Steve Jobs apre il MacWorld Expo 2006

Oggi 10 Gennaio Steve Jobs, CEO di Apple, aprirà col suo Keynote al Moscone Center di San Francisco, l’edizione 2006 del MacWord Expo.

Con tutta probabilità verranno presentati i primi computer Apple basati su processori Intel, in anticipo di circa 6 mesi, e in particolare, stando alle indiscrezioni, dovrebbero essere la nuova versione del Mac Mini, che a quanto pare sarà una sorta di piccolo media center, in grado anche di registrare programmi televisivi, i nuovi iBook (i portatili di fascia non professionale) e stando alle voci degli ultimi giorni, anche i nuovi PowerBook (i portatili di fascia alta).

Il Mac-mini

Il Mac-mini

E sia iBook che PowerBook sarebbero già in produzione (si sanno anche i nomi delle aziende che li assemblano).

Per quanto riguarda i dispositivi portatili, iPod Nano e iPod video sono andati a ruba, e a quanto pare l’ iPod Nano non si trova più da nessuna parte. I titolari di un Apple Center di Roma sospettano che, esaurite le scorte di iPod Nano, la Apple sia già pronta a lanciare il successore di questo player al MacWorld Expo.

In ogni caso, Apple sta crescendo tantissimo, sia per quanto riguarda il mercato musicale dove domina, (col suo iTunes Music Store (anche se ormai andrebbe chiamato “iTunes Media Store”) e con gli iPod) che quello dei computer (si vendono sempre più computer Apple, nonostante l’imminente passaggio ai processori Intel, visto che i prezzi sono sempre più bassi, la qualità è sempre più alta, e… il sistema operativo e i programmi che offre la Apple (spesso gratuitamente) sono sempre più allettanti).

Ora… vorrei che fosse chiara una cosa.

Un mondo dove Apple domina sia nel mercato dei computer che in quello della musica e del video non è migliore di quello dove domina Microsoft.

Un mondo dove domina Skype non è migliore di un mondo dove domina la Telecom.

Il mondo ideale (mi riferisco sempre solo all’ambito tecnologico) è quello dove si possano usare, in totale libertà, sistemi diversi, ad esempio diversi tipi di computer, diversi sistemi operativi, diversi programmi, etc…, ma in grado essere interconnessi, grazie alla possibilità di interfacciarsi a standard comuni, etc…

Voglio poter usare ad esempio un programma di architettura o di grafica disponibile solo per Windows, potendo esportare quanto prodotto in modo che un altro studio, o un collega, possa usarlo su Mac, o su Linux, o, perché no, su Amiga, e possa passarmi quanto da lui elaborato.

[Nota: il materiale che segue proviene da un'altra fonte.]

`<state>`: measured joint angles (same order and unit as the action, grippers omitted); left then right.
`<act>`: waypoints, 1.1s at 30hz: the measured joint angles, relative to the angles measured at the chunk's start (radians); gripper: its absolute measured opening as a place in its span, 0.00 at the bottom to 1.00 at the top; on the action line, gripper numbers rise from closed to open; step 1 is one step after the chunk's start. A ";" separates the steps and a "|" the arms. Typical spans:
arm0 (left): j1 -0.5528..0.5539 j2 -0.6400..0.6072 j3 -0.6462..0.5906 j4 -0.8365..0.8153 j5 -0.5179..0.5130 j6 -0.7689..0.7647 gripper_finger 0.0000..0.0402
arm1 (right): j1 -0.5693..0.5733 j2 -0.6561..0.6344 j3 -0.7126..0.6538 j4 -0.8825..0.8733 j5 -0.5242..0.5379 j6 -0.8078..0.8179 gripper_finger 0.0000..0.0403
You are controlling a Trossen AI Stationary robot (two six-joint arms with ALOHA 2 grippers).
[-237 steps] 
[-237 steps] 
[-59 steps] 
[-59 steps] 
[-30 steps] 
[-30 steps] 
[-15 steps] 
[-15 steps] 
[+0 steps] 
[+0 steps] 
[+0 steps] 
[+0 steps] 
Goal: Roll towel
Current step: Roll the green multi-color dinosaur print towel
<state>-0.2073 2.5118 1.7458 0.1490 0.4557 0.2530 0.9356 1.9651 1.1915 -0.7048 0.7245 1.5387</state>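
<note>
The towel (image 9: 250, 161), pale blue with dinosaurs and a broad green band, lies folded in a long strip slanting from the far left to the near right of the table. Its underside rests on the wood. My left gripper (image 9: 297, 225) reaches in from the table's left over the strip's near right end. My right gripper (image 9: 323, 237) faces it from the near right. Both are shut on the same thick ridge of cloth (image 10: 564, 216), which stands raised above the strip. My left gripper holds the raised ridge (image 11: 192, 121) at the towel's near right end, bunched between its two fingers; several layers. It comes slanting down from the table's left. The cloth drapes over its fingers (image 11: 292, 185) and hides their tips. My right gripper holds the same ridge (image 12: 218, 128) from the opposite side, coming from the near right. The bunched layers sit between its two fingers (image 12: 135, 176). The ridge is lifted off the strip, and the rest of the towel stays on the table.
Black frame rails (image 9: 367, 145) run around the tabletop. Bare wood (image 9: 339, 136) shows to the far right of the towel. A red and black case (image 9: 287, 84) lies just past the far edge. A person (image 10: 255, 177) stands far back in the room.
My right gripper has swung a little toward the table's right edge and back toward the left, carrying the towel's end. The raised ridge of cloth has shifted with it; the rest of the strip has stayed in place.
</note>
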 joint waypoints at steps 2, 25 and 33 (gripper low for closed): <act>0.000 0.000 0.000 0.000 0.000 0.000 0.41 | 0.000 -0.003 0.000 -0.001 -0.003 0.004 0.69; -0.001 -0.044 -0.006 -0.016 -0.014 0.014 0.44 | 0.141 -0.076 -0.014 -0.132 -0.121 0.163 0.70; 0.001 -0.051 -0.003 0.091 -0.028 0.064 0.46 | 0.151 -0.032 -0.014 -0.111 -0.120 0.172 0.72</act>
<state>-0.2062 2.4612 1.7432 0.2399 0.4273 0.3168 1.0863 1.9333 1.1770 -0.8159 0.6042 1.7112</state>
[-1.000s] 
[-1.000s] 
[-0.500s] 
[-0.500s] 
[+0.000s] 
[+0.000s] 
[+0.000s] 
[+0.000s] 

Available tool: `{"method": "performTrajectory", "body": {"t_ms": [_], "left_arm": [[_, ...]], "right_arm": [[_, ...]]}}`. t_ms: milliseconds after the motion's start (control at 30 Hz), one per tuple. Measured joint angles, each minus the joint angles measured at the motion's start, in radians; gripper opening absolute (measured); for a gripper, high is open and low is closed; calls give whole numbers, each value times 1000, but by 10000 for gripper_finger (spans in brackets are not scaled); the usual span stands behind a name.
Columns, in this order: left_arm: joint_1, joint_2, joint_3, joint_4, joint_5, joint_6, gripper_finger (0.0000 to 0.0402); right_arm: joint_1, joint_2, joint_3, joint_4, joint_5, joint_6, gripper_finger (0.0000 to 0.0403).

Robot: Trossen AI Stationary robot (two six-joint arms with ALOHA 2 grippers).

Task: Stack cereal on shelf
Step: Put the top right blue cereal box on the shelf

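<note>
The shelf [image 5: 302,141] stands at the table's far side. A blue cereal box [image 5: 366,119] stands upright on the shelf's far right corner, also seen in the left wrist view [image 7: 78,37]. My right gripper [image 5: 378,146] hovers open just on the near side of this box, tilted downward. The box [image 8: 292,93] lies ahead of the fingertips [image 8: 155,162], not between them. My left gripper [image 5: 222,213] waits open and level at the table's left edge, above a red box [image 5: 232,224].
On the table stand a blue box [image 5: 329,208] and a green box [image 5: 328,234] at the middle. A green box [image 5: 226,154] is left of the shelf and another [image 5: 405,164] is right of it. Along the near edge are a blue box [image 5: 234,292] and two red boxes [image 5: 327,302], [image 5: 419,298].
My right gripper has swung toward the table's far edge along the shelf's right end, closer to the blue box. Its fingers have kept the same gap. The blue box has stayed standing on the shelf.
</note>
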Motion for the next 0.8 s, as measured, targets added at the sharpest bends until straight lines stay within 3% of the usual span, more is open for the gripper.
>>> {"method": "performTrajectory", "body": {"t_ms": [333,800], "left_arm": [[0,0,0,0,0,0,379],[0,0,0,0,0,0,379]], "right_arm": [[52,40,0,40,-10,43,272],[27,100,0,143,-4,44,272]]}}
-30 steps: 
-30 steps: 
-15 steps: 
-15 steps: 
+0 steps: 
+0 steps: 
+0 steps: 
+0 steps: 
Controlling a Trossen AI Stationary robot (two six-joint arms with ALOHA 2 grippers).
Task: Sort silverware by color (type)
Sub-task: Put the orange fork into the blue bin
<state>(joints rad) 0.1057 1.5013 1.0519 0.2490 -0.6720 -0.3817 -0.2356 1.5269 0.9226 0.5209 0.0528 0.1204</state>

Voglio potermi collegare a siti di amministrazione pubblica, o delle banche, senza essere costretto a usare Windows e Internet Explorer.

Voglio poter acquistare brani musicali (e anche video…) in formato elettronico, dove voglio, e come voglio, e voglio poterci fare quello che preferisco, ascoltandoli sui player che preferisco, prestandoli agli amici, facendone copie di sicurezza personali, etc… E soprattutto, voglio poterli fruire non solo su Mac o Windows…

Voglio poter parlare, a voce, o magari anche in video, con i miei amici, o con i colleghi, usando un sistema VoIP basato su standard aperti e liberi, per cui esistano programmi per tutte le piattaforma, che possano usare tutti, compresi i fan di SkyOS, Zeta, AmigaOS o Syllable…

Chi ha un pò di potere in ambito tecnologico non deve imporci i propri “standard” proprietari, costringendoci ad usarli, e bistrattando degli altri, ma deve fornire implementazioni aderenti a standard comuni, facendo magari di tutto per far si che la propria implementazione sia la migliore possibile (è ovvio che, per una azienda, la competizione, in guadagno, l’attirare nuovi clienti, è fondamentale), rimanendo però sempre assolutamente standard, non relegato… ad un mondo a se (non importa che questo mondo sia più grande o più piccolo degli altri…).